### [Your goal]
Starting with the line that holds "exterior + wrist" and stopping after the line that holds "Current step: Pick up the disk", repeat the lines below word for word, without the pictures.

### [Records supplied]
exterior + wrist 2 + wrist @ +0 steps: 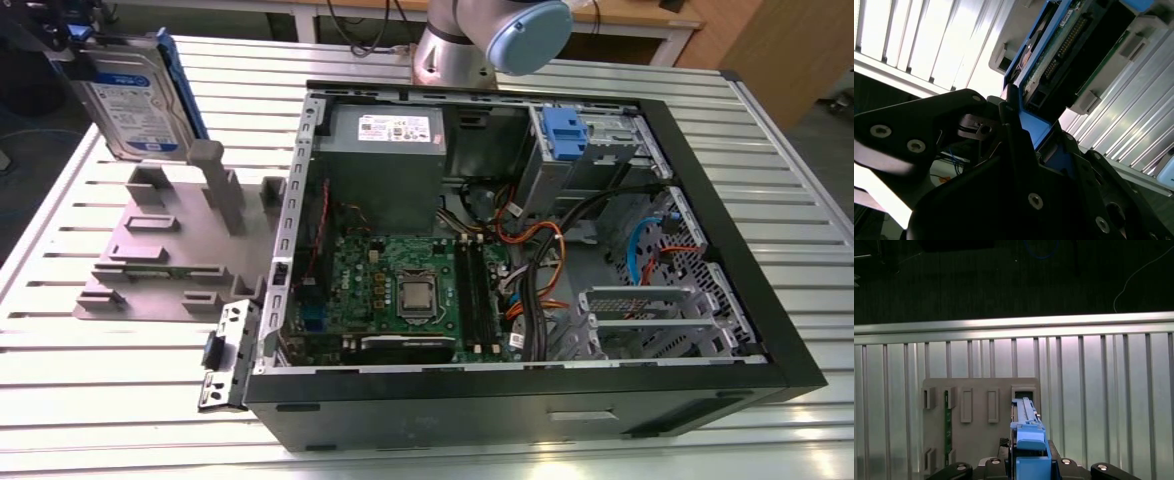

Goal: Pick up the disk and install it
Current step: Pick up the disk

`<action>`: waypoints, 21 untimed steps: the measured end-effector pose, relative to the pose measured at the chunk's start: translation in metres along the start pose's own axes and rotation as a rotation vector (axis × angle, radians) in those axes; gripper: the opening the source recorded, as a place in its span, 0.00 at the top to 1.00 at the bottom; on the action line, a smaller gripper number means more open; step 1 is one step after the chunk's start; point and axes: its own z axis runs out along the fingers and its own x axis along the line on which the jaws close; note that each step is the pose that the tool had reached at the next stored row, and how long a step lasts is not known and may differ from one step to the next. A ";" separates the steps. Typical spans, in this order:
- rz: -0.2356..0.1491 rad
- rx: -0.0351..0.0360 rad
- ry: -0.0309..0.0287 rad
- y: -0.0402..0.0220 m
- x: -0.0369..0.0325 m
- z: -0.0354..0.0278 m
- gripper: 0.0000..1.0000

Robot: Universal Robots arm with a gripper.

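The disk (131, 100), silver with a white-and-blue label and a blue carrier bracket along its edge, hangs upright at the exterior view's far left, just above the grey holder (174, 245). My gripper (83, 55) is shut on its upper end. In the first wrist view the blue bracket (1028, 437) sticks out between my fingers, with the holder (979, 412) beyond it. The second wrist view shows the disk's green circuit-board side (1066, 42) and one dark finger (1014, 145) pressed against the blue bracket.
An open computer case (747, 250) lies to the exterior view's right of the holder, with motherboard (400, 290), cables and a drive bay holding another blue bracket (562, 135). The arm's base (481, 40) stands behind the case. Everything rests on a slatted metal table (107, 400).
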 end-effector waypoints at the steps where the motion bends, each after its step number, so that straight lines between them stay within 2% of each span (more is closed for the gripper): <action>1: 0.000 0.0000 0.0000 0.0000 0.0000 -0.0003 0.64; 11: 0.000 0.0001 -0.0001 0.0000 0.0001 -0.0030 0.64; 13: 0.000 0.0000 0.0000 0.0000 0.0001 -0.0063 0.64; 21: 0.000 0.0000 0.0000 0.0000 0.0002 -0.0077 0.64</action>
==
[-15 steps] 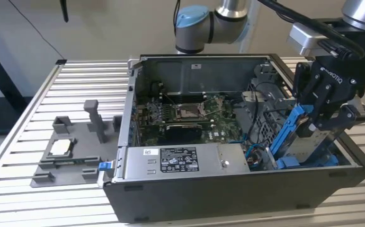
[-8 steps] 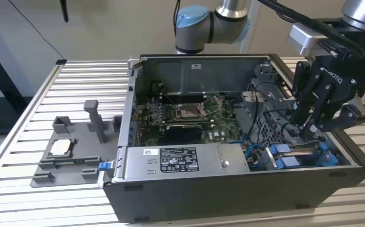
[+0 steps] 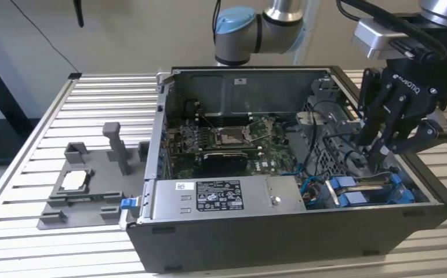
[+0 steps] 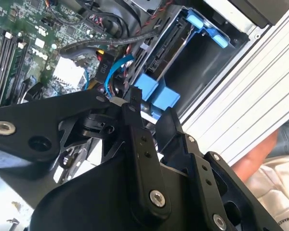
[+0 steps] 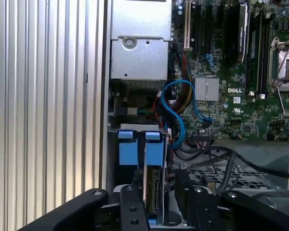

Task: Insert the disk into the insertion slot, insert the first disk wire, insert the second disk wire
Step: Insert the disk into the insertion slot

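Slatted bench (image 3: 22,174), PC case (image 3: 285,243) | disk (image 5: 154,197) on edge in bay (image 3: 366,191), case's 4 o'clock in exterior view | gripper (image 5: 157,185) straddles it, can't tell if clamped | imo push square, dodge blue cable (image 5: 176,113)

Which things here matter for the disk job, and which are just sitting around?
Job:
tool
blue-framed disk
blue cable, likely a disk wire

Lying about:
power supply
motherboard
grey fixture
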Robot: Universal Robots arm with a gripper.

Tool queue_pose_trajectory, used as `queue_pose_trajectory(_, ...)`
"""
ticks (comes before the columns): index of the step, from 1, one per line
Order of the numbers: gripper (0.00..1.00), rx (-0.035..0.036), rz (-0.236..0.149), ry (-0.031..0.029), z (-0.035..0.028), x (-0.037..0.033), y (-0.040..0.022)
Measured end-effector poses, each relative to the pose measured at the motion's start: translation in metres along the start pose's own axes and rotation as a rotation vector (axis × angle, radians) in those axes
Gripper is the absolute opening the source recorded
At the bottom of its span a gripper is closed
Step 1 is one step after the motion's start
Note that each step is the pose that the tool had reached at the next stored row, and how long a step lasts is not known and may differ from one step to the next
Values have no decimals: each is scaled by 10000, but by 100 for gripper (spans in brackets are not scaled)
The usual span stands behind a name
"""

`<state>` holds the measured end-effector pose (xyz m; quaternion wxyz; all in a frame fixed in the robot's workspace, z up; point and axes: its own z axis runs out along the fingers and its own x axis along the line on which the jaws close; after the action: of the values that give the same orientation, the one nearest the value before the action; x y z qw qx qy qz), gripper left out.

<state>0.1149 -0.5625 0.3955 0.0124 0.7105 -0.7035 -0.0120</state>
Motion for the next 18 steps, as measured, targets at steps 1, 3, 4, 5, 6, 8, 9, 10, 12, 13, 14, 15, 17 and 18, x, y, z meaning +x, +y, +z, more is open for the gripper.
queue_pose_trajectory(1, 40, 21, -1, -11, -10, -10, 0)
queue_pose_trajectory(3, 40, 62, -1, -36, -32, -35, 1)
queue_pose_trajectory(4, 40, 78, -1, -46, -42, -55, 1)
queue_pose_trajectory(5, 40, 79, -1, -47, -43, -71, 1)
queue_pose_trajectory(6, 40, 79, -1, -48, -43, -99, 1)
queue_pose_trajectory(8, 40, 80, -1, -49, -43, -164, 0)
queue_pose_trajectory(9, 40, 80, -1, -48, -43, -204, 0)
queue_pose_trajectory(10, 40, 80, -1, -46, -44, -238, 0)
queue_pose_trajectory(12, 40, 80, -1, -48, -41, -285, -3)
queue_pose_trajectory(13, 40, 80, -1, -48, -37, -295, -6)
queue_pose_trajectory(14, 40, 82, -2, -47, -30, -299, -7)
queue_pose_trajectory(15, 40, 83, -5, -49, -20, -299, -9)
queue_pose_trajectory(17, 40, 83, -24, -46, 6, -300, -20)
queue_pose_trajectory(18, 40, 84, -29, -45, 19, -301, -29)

### [Reply to the task]
exterior + wrist 2 + wrist @ +0 steps: 

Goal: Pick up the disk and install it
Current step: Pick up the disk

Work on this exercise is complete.